Task objective
Transcribe, word for word and without additions, each line below from the one containing "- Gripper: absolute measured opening" through the one containing "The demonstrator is", both ends included.

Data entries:
§ §

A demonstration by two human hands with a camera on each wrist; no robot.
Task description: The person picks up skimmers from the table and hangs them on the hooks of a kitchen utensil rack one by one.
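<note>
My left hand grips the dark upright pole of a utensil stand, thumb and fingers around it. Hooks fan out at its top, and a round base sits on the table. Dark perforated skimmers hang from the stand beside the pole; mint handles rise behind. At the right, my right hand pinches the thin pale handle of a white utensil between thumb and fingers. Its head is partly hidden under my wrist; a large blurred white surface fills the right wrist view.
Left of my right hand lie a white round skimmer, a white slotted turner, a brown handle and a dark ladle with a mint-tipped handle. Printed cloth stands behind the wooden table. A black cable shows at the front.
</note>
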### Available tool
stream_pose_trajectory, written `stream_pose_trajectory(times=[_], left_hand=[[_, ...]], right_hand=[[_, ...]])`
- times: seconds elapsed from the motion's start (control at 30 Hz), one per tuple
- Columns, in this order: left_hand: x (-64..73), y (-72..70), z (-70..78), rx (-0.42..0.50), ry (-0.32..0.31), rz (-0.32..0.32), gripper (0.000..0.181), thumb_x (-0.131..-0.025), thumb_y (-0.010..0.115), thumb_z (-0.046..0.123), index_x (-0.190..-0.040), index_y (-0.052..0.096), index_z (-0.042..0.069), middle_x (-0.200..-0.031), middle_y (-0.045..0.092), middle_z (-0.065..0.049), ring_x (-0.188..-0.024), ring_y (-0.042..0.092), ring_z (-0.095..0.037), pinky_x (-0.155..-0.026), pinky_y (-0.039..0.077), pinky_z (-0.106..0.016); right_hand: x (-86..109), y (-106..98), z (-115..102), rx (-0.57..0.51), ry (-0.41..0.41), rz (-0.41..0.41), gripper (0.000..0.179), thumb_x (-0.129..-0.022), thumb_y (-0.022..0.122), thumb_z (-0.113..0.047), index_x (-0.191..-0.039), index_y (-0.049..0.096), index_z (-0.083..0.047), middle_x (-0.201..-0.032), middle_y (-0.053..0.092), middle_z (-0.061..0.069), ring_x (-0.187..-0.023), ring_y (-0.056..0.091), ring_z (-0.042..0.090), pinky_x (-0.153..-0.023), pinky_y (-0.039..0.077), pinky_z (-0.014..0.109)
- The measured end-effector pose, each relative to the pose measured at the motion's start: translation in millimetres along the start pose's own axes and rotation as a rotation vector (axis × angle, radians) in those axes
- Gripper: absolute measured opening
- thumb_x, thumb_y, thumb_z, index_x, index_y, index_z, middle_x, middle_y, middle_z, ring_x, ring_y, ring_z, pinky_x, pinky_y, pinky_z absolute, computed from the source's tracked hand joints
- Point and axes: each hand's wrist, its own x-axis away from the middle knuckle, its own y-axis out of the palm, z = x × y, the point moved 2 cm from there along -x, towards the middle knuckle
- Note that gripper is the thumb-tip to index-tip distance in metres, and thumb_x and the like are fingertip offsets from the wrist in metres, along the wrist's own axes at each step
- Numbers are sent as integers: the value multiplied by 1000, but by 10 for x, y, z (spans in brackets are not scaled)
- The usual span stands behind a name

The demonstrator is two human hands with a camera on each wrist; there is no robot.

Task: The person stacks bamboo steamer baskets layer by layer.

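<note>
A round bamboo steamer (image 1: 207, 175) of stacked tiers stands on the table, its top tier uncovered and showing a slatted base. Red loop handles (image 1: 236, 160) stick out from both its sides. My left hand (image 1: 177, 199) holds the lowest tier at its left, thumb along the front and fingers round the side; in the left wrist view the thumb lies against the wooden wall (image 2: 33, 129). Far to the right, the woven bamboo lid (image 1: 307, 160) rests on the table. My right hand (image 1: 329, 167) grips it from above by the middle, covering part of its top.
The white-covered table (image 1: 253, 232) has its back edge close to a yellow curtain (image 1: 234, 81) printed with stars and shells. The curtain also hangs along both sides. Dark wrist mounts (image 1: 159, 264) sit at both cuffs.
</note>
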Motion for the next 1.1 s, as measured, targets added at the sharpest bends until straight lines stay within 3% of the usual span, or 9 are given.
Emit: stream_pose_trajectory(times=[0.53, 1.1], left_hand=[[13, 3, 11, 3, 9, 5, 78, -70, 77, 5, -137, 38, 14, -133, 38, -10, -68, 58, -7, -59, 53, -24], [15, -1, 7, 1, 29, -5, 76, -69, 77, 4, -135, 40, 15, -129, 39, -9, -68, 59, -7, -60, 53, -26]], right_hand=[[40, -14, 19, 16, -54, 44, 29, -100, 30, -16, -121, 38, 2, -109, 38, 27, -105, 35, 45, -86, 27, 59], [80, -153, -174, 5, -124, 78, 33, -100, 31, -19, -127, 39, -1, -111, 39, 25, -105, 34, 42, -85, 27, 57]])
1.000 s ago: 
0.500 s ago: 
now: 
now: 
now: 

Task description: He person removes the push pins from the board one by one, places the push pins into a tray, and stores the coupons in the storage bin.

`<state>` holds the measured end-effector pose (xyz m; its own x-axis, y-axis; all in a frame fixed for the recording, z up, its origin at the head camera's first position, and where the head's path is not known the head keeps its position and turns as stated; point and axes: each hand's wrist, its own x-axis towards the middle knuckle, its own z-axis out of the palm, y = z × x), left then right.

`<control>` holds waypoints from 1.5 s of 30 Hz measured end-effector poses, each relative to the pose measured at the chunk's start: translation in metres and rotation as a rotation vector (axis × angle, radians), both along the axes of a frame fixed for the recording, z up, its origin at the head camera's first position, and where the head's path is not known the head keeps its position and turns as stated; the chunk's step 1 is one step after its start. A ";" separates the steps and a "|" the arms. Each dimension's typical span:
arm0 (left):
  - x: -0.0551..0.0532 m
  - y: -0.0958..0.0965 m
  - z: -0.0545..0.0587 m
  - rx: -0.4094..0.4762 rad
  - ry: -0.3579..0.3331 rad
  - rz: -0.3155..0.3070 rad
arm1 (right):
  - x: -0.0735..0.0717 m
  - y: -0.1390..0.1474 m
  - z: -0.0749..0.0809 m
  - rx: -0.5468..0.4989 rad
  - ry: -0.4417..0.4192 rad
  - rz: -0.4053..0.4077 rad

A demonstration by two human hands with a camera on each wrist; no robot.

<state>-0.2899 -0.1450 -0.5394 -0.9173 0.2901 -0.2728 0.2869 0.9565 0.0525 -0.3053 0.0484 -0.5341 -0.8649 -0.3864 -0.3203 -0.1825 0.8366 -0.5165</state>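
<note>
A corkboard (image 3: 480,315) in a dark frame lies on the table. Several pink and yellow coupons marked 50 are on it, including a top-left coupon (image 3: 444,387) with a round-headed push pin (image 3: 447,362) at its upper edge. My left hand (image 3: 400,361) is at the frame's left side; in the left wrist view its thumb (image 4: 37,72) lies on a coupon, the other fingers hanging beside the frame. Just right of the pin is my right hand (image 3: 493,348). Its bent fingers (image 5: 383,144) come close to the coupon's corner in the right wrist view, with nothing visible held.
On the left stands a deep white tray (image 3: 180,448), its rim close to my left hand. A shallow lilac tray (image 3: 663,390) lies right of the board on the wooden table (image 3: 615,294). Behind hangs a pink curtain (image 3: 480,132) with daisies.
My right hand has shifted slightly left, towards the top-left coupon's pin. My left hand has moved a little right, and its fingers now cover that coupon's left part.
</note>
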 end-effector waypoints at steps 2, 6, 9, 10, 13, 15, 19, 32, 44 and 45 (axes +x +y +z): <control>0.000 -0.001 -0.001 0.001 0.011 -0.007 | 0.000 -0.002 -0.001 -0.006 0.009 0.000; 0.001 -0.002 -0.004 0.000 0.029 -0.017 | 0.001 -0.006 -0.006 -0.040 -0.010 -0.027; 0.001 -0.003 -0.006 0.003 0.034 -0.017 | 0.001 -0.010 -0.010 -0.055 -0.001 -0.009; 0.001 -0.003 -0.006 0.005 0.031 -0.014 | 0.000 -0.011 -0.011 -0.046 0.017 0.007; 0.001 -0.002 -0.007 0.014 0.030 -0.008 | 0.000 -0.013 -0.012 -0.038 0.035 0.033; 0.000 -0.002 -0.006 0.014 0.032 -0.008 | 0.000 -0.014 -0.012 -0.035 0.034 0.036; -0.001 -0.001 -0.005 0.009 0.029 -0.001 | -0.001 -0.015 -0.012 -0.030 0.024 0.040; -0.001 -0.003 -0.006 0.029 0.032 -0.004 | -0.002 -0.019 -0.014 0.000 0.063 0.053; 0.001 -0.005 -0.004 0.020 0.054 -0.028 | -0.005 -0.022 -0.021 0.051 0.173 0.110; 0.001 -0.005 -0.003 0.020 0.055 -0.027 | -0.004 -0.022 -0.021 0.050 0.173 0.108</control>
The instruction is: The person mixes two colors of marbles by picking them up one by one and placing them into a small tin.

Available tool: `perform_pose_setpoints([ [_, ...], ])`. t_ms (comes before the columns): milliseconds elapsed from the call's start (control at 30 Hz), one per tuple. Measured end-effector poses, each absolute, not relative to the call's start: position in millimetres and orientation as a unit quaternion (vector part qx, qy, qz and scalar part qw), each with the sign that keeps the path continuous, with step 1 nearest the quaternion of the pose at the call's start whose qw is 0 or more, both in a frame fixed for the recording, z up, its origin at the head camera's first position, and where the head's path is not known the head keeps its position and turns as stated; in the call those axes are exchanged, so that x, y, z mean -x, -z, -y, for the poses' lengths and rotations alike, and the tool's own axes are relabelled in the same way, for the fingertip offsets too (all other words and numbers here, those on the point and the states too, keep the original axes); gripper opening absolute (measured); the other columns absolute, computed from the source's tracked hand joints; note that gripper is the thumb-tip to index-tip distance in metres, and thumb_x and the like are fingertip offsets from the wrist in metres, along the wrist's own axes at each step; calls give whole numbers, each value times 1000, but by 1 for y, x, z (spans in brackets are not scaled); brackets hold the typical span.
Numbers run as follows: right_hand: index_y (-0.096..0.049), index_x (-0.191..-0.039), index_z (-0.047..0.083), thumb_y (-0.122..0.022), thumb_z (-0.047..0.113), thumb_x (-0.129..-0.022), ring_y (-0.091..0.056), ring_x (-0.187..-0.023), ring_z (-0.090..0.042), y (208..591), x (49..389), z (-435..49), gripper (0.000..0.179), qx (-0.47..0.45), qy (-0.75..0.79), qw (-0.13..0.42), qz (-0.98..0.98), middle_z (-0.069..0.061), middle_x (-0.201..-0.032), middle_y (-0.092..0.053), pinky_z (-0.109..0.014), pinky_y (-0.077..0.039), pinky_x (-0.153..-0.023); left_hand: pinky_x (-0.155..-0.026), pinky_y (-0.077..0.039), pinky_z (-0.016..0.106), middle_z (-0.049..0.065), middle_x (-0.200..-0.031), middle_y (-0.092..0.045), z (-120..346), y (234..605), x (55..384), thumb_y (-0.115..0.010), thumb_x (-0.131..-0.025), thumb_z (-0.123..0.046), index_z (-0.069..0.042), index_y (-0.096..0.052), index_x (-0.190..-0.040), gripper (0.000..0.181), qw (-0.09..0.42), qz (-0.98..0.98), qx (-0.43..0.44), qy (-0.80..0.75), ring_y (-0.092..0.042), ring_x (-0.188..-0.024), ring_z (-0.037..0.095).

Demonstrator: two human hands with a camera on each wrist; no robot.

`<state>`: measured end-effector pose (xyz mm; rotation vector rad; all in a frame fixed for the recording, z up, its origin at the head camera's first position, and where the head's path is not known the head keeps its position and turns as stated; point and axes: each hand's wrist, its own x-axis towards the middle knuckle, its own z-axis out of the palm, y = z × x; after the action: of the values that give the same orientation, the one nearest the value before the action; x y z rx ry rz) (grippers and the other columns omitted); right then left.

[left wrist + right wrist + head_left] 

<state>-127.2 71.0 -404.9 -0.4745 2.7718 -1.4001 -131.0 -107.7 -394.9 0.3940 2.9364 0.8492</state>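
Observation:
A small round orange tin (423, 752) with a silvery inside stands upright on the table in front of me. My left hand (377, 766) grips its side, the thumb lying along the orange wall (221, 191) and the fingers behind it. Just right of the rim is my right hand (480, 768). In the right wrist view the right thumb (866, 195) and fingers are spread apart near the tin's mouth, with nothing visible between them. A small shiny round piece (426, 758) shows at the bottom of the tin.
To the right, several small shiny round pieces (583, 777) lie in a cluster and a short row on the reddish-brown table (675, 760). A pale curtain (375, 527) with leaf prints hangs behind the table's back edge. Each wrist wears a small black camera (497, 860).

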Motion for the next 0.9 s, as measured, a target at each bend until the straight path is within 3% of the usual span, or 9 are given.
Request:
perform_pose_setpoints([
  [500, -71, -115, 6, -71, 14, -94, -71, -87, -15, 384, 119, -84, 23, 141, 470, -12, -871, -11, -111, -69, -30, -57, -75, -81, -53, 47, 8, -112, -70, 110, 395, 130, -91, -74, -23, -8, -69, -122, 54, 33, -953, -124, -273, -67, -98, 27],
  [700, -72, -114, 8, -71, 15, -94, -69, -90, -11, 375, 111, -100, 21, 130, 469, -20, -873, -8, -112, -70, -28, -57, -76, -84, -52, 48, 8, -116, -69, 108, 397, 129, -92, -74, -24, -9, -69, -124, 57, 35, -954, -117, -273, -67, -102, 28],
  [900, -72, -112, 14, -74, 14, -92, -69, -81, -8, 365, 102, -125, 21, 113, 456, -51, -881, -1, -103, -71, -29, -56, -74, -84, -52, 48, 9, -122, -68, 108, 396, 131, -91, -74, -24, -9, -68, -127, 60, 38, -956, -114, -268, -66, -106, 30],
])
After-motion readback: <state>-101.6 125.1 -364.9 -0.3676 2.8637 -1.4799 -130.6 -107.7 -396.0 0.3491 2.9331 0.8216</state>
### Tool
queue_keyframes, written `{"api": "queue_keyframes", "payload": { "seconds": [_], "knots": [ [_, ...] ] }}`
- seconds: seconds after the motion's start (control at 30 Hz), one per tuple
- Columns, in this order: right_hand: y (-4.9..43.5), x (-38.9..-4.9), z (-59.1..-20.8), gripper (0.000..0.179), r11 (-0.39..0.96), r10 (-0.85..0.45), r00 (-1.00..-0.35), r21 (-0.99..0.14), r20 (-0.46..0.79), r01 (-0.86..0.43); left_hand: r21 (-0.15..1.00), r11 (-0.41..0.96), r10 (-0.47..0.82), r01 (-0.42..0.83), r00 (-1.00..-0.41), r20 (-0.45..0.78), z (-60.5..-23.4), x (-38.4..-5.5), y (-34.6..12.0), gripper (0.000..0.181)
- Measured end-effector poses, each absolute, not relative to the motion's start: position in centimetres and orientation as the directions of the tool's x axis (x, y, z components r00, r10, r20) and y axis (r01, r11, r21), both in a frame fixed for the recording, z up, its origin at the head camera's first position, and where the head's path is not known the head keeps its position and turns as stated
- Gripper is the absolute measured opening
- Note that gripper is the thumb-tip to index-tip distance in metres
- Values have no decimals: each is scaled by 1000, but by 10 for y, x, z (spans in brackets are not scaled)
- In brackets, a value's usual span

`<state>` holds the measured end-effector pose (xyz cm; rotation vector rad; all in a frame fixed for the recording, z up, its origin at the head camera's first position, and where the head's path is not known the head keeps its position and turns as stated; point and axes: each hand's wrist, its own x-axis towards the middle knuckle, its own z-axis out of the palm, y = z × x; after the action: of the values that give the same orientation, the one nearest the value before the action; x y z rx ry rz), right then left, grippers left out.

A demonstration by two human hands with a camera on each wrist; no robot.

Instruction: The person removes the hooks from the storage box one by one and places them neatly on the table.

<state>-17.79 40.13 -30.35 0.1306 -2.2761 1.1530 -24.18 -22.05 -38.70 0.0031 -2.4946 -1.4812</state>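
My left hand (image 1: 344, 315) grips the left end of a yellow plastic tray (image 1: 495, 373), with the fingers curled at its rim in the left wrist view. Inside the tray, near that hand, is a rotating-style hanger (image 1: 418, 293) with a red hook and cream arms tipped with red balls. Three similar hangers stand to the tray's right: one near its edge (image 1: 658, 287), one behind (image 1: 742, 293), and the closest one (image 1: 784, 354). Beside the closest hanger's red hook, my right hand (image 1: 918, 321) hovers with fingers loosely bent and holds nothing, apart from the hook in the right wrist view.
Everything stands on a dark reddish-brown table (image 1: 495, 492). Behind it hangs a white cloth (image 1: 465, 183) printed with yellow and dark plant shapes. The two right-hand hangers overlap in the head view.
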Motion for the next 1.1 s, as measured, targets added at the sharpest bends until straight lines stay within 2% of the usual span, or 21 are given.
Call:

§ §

Response to this task
- Gripper: absolute measured opening
- thumb_x, thumb_y, thumb_z, index_x, index_y, index_z, middle_x, middle_y, middle_z, ring_x, ring_y, ring_z, pinky_x, pinky_y, pinky_z absolute, computed from the source's tracked hand joints
- Point and axes: each hand's wrist, its own x-axis away from the middle knuckle, its own y-axis out of the palm, z = x × y, the point moved 2 cm from there along -x, towards the middle knuckle
- Note that gripper is the thumb-tip to index-tip distance in metres, and thumb_x and the like are fingertip offsets from the wrist in metres, along the wrist's own axes at each step
- Numbers are sent as integers: the value multiplied by 1000, but by 10 for x, y, z (spans in brackets are not scaled)
- The usual span stands behind a name

The demonstrator is two human hands with a camera on each wrist; there is no robot.

The response is now done.